● **ABOUT THIS EXERCISE**
From the listing below, set down exactly the lines between the one holding "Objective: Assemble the" and the one holding "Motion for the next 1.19", inclusive. No other line is wanted.

● **RECORDS FOR PROCESSING**
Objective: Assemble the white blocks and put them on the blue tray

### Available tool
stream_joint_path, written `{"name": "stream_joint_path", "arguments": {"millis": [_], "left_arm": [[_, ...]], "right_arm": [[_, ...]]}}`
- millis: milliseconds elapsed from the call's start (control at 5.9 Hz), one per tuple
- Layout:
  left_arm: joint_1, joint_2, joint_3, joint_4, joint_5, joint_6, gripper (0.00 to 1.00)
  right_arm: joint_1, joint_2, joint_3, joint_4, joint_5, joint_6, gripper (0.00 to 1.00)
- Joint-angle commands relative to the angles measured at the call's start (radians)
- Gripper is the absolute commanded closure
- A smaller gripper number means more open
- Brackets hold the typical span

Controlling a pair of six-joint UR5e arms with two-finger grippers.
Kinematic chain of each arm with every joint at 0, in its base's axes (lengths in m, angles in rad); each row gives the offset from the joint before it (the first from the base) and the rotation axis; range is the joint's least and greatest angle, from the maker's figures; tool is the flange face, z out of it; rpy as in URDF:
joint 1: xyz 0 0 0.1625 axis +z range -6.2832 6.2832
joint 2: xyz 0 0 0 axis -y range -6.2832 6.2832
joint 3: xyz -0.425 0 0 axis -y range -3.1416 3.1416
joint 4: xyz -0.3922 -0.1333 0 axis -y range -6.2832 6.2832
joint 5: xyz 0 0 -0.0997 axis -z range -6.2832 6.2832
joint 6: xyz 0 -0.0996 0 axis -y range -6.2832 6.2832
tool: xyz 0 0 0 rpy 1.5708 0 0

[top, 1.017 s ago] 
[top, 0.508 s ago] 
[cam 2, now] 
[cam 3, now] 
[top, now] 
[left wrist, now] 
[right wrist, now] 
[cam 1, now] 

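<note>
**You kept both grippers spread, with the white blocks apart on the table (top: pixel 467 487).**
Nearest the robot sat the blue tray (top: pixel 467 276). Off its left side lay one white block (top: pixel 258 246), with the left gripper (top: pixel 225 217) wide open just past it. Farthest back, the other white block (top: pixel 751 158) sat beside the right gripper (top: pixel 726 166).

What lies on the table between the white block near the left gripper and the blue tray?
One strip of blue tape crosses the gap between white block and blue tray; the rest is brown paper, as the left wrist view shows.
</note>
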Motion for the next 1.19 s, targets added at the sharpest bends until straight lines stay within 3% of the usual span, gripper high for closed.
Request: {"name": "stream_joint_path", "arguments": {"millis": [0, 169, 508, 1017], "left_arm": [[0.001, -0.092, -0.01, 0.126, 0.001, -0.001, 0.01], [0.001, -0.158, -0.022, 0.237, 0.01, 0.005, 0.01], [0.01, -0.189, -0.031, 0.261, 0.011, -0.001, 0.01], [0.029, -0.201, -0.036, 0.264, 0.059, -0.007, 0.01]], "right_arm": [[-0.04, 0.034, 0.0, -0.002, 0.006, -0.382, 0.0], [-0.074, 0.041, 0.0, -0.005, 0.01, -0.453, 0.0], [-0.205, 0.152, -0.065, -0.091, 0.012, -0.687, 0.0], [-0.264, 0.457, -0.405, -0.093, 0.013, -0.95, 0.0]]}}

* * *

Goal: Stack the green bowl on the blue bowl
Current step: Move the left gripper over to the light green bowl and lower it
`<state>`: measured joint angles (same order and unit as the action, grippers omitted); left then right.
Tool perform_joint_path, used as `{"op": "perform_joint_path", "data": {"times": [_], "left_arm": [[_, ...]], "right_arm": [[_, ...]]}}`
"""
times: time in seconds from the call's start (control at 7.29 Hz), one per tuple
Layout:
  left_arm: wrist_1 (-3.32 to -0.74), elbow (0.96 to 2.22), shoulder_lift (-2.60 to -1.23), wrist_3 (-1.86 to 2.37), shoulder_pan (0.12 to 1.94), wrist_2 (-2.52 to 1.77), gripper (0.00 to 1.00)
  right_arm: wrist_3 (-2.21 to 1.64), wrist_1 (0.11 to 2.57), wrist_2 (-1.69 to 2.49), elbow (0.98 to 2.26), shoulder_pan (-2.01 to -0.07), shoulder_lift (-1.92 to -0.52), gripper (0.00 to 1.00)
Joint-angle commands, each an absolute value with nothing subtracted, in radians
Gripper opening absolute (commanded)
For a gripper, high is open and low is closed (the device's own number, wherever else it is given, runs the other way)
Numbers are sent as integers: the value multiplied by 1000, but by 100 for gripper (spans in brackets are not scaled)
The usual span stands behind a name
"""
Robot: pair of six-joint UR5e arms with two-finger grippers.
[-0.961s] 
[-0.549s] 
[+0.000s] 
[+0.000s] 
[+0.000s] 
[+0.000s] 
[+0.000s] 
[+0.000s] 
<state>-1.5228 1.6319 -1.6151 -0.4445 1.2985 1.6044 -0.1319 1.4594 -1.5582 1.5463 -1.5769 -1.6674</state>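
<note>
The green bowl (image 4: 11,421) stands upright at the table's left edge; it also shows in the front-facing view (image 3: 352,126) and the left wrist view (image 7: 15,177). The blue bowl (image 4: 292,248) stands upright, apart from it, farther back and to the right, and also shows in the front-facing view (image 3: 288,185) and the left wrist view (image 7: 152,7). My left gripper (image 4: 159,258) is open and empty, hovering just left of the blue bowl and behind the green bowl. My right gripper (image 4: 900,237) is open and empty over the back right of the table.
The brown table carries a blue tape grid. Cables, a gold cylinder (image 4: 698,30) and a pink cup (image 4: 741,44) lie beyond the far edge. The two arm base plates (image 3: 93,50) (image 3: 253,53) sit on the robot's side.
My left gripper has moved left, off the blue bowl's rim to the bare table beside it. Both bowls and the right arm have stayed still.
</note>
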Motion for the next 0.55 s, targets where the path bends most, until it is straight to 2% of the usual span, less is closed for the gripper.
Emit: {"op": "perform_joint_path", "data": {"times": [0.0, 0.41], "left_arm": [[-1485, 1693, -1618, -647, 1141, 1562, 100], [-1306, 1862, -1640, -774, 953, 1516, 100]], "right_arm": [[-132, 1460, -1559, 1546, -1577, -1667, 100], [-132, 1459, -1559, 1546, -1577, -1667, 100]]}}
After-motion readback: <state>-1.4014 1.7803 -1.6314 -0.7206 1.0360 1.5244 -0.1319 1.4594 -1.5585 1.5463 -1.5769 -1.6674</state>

● **RESPONSE BOX**
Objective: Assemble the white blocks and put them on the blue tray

### Available tool
stream_joint_path, written `{"name": "stream_joint_path", "arguments": {"millis": [_], "left_arm": [[_, ...]], "right_arm": [[_, ...]]}}`
- millis: milliseconds elapsed from the call's start (control at 5.9 Hz), one per tuple
- Layout:
  left_arm: joint_1, joint_2, joint_3, joint_4, joint_5, joint_6, gripper (0.00 to 1.00)
  right_arm: joint_1, joint_2, joint_3, joint_4, joint_5, joint_6, gripper (0.00 to 1.00)
- Joint-angle commands relative to the angles measured at the call's start (radians)
- Gripper is the absolute commanded closure
- A smaller gripper number means more open
- Brackets hold the typical span

Controlling a pair of six-joint UR5e arms with two-finger grippers.
Kinematic chain of each arm with every joint at 0, in its base's axes (lengths in m, angles in rad); each row gives the offset from the joint before it (the first from the base) and the rotation axis; range is the joint's least and greatest angle, from the maker's figures; tool is the flange face, z out of it; rpy as in URDF:
joint 1: xyz 0 0 0.1625 axis +z range -6.2832 6.2832
joint 2: xyz 0 0 0 axis -y range -6.2832 6.2832
joint 3: xyz -0.425 0 0 axis -y range -3.1416 3.1416
joint 4: xyz -0.3922 -0.1333 0 axis -y range -6.2832 6.2832
joint 5: xyz 0 0 -0.0997 axis -z range -6.2832 6.2832
joint 6: xyz 0 -0.0996 0 axis -y range -6.2832 6.2832
tool: xyz 0 0 0 rpy 1.5708 0 0

[top, 1.017 s ago] 
[top, 0.508 s ago] 
[cam 2, now] 
[cam 3, now] 
[top, now] 
[left wrist, now] 
[right wrist, now] 
[cam 1, now] 

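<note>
**You kept both grippers spread, with the white blocks apart on the table (top: pixel 467 487).**
Nearest the robot sat the blue tray (top: pixel 467 276). Off its left side lay one white block (top: pixel 258 246), with the left gripper (top: pixel 225 217) wide open just past it. Farthest back, the other white block (top: pixel 751 158) sat beside the right gripper (top: pixel 726 166).

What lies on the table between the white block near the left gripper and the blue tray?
One strip of blue tape crosses the gap between white block and blue tray; the rest is brown paper, as the left wrist view shows.
</note>
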Motion for the next 1.19 s, targets added at the sharpest bends until straight lines stay within 3% of the usual span, gripper high for closed.

The output requires no further additions.